Development of a spectral model based on charge transport for the Swift/BAT 32K CdZnTe detector array

Abstract The properties of 32K CdZnTe ( 4 × 4 mm 2 large, 2 mm thick) detectors have been studied in the pre-flight calibration of the Burst Alert Telescope (BAT) on-board the Swift Gamma-ray Burst Explorer (scheduled for launch in November 2004). In order to understand the energy response of the BAT CdZnTe array, we first quantify the mobility-lifetime ( μ τ ) products of carriers in individual CdZnTe detectors, which produce a position dependency in the charge induction efficiency and results in a low-energy tail in the energy spectrum.

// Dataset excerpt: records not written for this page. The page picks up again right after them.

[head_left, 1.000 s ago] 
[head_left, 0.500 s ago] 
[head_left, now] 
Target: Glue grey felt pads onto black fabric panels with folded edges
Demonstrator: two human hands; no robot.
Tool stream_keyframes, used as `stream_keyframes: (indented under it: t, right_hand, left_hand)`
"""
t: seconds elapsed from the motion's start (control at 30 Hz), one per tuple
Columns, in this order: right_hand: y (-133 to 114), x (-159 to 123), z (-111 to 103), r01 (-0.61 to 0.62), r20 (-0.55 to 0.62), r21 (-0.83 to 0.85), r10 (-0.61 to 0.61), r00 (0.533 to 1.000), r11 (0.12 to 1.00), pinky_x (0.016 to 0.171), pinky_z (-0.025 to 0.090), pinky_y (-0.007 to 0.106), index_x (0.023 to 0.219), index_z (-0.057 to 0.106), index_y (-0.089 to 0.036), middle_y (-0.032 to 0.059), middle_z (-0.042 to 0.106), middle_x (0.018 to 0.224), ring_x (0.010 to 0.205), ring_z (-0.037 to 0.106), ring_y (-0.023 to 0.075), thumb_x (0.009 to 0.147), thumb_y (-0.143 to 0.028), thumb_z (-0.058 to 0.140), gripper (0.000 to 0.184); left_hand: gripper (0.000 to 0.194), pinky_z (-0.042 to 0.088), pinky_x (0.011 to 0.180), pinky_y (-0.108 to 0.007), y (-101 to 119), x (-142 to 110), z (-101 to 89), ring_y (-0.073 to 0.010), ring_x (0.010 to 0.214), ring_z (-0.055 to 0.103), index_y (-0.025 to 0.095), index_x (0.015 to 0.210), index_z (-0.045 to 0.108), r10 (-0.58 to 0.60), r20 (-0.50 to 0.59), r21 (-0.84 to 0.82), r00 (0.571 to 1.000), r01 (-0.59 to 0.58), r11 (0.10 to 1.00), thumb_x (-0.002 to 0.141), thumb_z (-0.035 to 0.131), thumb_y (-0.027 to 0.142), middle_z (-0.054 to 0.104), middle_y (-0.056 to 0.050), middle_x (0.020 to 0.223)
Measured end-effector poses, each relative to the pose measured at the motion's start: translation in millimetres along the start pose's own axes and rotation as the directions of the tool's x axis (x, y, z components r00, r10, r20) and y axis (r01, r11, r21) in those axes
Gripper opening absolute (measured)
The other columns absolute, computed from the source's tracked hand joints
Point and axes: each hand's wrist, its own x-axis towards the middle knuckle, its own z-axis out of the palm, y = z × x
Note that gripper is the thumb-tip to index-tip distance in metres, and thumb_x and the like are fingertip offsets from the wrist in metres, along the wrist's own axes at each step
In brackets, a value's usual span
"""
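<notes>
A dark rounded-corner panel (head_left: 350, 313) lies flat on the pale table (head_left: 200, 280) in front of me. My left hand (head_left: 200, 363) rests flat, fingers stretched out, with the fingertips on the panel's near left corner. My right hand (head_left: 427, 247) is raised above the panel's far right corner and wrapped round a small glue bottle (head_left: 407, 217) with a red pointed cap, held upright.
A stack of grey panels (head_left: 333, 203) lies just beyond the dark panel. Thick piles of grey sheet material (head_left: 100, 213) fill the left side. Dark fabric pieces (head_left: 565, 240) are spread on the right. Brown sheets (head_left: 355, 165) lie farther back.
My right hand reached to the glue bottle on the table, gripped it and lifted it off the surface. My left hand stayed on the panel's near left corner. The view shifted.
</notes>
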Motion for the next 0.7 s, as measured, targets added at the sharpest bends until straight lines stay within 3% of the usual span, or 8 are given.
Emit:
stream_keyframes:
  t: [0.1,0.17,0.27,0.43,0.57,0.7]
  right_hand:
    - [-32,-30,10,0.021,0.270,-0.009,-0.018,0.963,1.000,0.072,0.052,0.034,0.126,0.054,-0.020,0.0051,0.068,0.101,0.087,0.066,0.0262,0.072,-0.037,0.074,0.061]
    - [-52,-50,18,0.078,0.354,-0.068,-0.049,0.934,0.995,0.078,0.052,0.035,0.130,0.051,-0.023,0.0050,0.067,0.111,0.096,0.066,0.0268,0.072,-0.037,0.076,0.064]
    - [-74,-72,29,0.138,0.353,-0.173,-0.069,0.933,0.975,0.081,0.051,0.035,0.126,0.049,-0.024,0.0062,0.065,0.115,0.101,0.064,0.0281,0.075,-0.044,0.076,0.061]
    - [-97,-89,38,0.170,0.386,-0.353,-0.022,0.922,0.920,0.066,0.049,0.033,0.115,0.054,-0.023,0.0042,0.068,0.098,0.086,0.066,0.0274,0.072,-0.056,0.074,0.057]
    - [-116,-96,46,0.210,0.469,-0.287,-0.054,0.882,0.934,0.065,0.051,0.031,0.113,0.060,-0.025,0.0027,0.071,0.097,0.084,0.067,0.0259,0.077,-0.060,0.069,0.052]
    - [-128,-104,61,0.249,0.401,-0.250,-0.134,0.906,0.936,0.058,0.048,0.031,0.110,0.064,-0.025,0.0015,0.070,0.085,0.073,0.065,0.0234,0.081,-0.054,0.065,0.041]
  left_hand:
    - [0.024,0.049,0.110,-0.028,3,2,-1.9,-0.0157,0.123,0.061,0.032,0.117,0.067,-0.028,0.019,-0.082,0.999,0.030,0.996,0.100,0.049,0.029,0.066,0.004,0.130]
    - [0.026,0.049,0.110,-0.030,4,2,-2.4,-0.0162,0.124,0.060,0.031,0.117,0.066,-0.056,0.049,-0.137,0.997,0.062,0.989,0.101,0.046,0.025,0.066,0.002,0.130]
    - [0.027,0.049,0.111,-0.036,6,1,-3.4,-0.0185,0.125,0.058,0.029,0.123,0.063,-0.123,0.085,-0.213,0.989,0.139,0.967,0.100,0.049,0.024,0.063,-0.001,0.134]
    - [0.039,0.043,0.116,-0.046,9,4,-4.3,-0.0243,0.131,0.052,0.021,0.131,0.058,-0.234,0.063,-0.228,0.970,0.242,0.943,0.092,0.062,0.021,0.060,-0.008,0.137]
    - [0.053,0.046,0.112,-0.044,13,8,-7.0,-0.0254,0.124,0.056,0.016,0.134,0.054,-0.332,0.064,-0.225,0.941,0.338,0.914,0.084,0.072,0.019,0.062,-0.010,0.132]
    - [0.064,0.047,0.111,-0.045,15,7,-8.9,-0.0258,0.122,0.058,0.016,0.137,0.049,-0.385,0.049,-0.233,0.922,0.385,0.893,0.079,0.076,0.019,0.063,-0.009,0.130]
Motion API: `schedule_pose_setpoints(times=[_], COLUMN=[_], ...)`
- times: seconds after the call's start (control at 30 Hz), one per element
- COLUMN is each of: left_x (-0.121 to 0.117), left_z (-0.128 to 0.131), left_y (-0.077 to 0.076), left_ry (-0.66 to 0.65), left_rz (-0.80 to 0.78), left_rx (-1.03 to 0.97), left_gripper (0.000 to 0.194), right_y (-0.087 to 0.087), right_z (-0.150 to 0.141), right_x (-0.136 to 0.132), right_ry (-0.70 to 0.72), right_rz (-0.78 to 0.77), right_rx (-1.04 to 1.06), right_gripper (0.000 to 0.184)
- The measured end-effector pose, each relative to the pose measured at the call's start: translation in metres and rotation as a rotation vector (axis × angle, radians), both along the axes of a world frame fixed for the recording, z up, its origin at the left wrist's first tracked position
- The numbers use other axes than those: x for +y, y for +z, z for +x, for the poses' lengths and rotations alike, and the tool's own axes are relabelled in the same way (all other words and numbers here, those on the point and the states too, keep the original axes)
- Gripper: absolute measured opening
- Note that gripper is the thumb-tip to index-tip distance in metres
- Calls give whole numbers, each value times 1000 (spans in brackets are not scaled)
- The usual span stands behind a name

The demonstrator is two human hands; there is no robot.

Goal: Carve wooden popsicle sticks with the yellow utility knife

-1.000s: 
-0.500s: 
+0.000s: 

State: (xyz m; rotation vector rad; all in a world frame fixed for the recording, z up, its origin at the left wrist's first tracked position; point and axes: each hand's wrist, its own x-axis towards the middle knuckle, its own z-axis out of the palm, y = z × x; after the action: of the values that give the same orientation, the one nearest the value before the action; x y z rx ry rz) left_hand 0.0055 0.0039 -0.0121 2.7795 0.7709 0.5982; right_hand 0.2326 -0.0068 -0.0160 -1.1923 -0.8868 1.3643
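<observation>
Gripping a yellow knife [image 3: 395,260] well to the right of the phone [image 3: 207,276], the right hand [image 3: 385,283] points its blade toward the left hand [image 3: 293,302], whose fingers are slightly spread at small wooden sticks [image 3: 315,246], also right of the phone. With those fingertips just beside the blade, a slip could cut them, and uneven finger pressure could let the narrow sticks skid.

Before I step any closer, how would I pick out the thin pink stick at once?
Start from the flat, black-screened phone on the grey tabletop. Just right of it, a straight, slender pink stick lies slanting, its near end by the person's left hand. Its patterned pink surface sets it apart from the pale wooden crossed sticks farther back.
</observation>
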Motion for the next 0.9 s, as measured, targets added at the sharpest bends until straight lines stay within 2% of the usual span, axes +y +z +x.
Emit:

Based on a new method utilizing 57Co spectra obtained at different bias voltages, the μ τ for electrons ranges from 5.0 × 10 - 4 to 1.0 × 10 - 2 cm 2 V - 1 while the μ τ for holes ranges from 1.3 × 10 - 5 to 1.8 × 10 - 4 cm 2 V - 1 . We find that this wide distribution of μ τ products explains the large diversity in spectral shapes between CdZnTe detectors well. We also find that the variation of μ τ products can be attributed to the difference of crystal ingots or manufacturing harness. We utilize the 32K sets of extracted μ τ products to develop a spectral model of the detector. In combination with Monte Carlo simulations, we can construct a spectral model for any photon energy or any incident angle.